# RECORDS SHOWN
== Segment start ==
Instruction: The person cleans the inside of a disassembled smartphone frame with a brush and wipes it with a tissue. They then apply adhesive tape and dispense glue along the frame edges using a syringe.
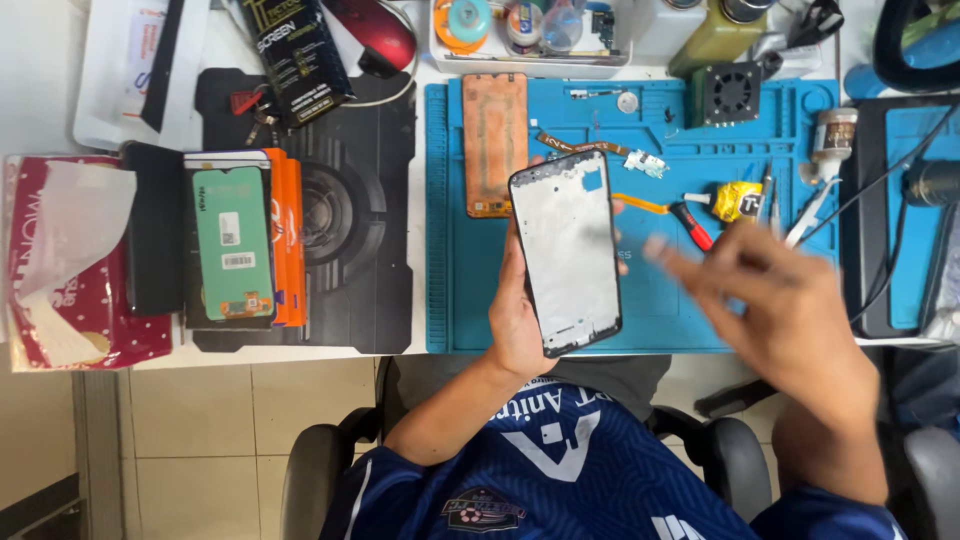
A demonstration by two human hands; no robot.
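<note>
My left hand (515, 315) grips a phone frame (566, 250), a black-rimmed shell with a bare silver inside, held upright above the blue work mat (650, 320). My right hand (775, 295) hovers to the right of the frame, blurred, fingers spread and holding nothing. Behind the frame on the mat lie a copper-coloured phone back panel (494, 140), an orange flex cable (640, 203) and a small red-handled tool (692, 225).
A new display with a green film (232, 243) rests on an orange box (289, 235) on the black mat at left. A tissue box (60, 270) is at far left. A yellow glue tube (737, 200), tweezers (808, 210), a small fan (727, 93) and a parts tray (530, 62) lie further back.
</note>
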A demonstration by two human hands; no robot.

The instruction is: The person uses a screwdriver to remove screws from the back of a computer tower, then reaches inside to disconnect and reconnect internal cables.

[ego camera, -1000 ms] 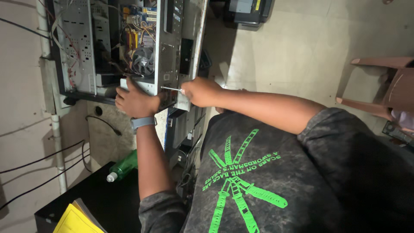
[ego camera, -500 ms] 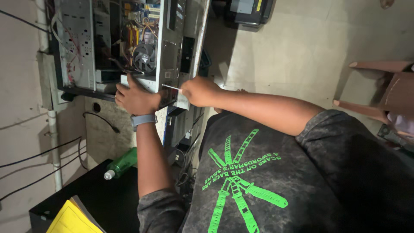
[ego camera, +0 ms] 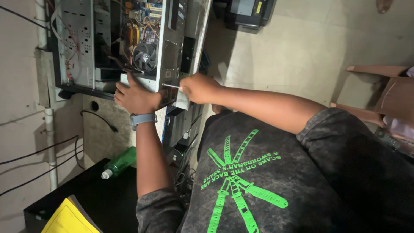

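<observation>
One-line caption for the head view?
Left hand braces an open computer case; right hand drives a screwdriver into its edge.

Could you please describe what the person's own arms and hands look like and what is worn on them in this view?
Both forearms are bare. The left hand has a grey-blue band, like a watch or fitness strap, around its wrist. The right hand wears nothing visible. Each upper arm ends in a short, mottled dark grey T-shirt sleeve; no gloves or rings can be seen.
</observation>
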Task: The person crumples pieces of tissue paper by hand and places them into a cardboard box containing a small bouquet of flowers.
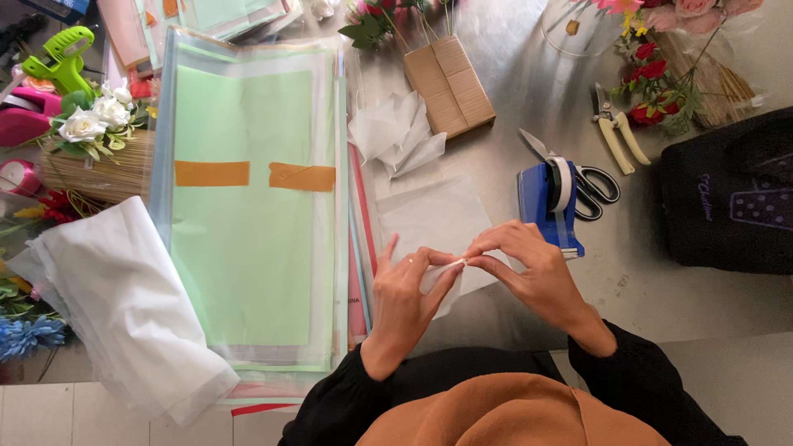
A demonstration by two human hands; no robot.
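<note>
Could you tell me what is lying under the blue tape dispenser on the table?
Black-handled scissors lie partly under the blue tape dispenser: handles show at its right, blade tips beyond its far-left edge. The blades' middle is covered.

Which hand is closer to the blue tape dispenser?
Right. The right hand is just below-left of the dispenser, almost touching it; the left hand is farther left.

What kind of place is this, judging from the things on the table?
Probably a florist's or bouquet-wrapping workbench. Sheets of wrapping paper lie stacked on the table, flower bunches sit at the edges, and pruning shears and a blue tape dispenser lie near the hands.
</note>
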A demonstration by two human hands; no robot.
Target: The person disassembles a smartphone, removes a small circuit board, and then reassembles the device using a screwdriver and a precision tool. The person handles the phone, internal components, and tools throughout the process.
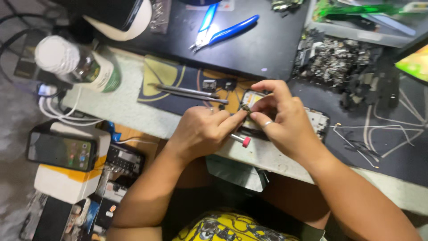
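I see my left hand [200, 131] and right hand [285, 118] meeting over the middle of the worktop [133, 111]. The fingers of both hands are closed together on a small dark part [244, 107], pinched between fingertips just above an opened phone [254, 100] that lies flat on the dark mat [379, 134]. A thin tool with a pink tip [241, 140] sticks out from under my left hand, near the worktop's near edge. Tweezers [189, 93] lie to the left of the phone, and blue pliers [220, 30] sit farther away. A pile of small metal scraps [339, 62] lies at far right. A bottle with a white cap [76, 64] rests at far left.
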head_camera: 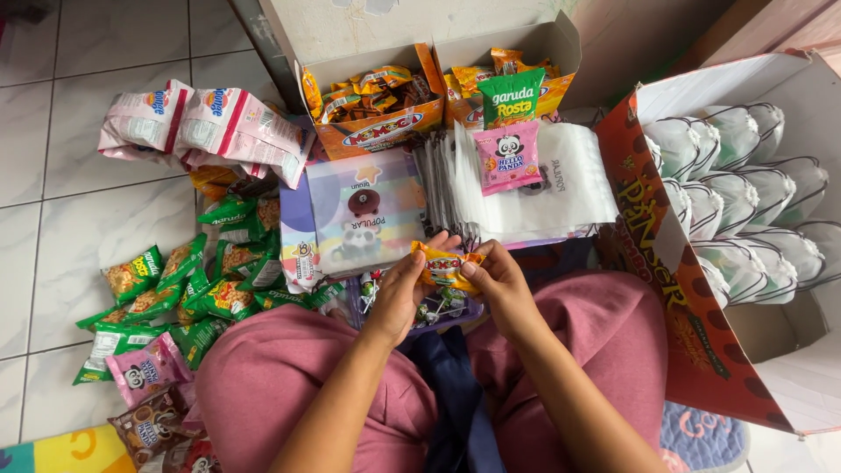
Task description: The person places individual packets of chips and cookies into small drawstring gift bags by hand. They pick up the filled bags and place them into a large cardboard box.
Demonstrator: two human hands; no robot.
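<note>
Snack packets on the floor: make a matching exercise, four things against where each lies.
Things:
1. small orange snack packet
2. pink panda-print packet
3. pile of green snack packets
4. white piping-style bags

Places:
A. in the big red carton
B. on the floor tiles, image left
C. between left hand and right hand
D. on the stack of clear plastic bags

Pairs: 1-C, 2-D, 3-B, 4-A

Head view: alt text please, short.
Both hands, left hand and right hand, hold one orange snack packet above a lap in pink trousers. Around them lie green packets on the tile floor, open snack boxes and a stack of clear bags.
</note>
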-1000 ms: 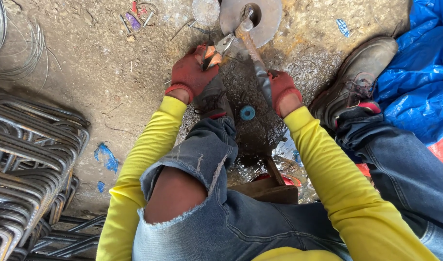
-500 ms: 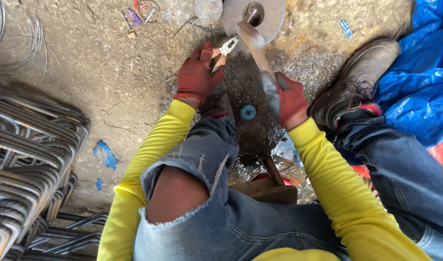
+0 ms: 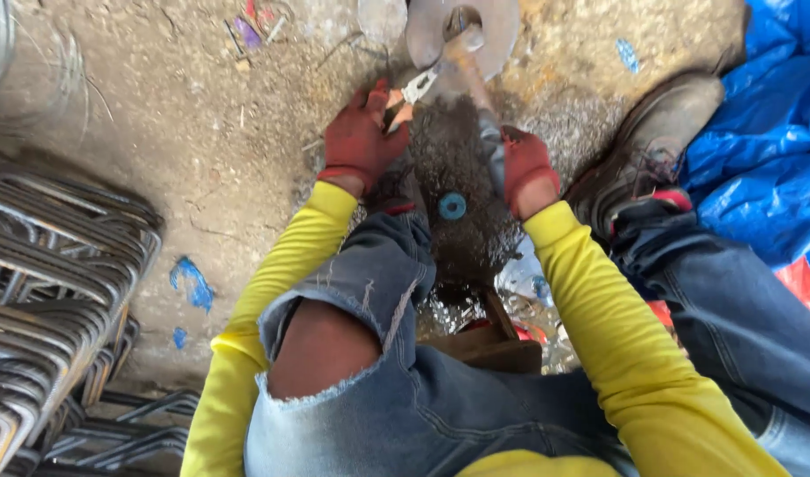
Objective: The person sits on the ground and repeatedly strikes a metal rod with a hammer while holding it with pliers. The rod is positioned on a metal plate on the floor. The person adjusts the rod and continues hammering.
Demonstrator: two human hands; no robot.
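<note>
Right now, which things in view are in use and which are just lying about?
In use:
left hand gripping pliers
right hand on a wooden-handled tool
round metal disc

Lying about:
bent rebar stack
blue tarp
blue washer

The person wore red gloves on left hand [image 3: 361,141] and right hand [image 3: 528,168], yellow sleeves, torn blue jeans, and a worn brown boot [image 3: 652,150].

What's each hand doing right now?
Left hand: closed on pliers.
Right hand: closed on a rod.
</note>
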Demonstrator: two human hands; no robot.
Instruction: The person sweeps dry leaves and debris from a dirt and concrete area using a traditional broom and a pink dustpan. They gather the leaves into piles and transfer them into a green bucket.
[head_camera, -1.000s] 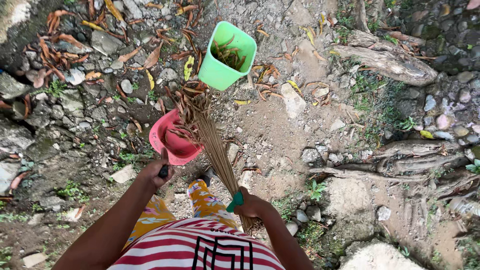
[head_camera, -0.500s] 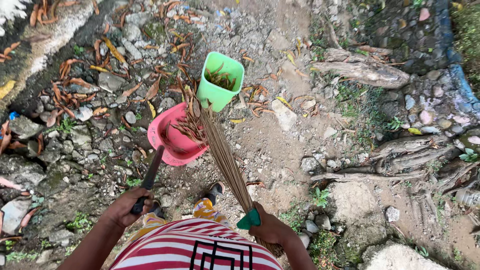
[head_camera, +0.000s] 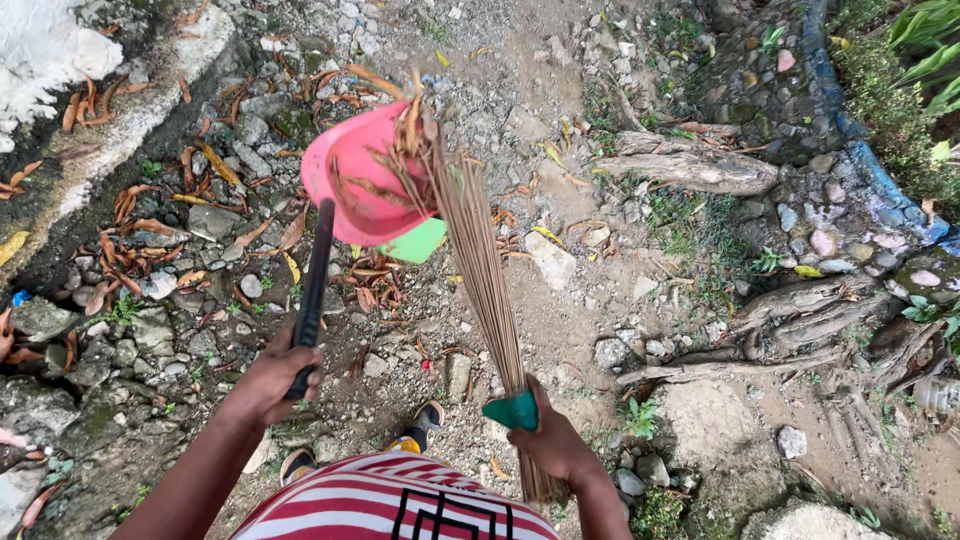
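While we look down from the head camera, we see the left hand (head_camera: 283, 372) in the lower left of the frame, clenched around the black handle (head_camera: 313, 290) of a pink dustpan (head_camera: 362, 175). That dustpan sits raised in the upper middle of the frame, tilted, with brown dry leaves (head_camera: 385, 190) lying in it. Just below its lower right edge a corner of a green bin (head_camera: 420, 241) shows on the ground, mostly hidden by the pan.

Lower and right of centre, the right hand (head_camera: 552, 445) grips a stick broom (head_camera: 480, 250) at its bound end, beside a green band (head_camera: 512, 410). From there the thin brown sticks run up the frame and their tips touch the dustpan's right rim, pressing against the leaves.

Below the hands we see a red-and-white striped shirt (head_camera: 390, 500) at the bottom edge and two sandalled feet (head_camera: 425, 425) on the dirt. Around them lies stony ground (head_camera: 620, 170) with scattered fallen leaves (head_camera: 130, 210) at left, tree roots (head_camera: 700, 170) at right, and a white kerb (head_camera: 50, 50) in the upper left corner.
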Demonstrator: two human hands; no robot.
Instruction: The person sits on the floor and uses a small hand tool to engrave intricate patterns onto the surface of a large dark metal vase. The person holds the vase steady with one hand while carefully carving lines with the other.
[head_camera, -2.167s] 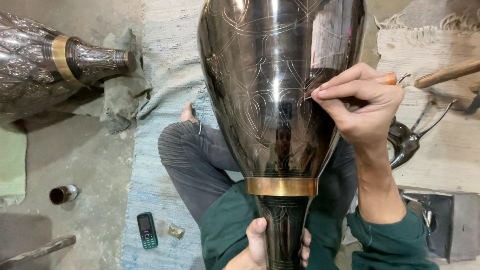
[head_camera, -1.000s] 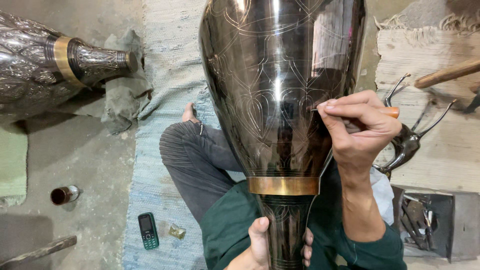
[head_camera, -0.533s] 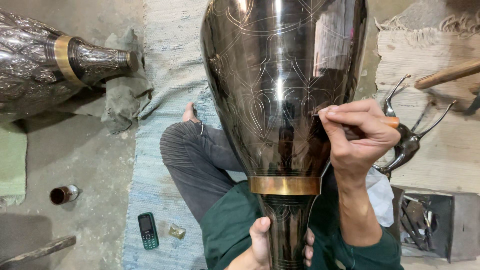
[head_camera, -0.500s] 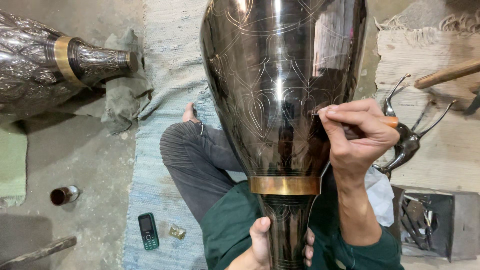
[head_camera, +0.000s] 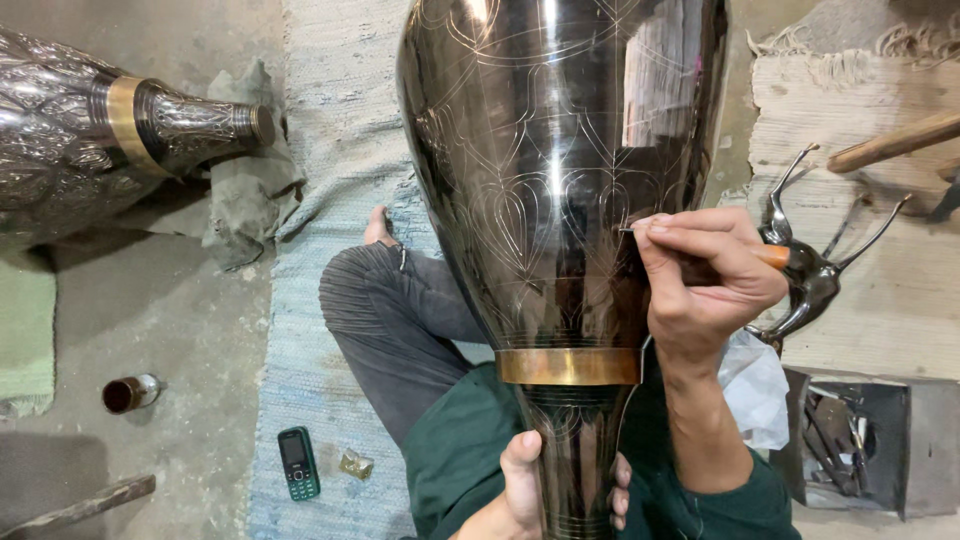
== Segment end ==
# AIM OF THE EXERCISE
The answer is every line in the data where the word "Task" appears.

# REPLY TO THE EXERCISE
Task: The person crumples pieces of tissue paper by hand and places them into a cardboard box containing a small bouquet of flowers.
Task description: The person places individual packets of chips and cookies into small drawstring gift bags by hand. They pick up the filled bags and place them into a large cardboard box.

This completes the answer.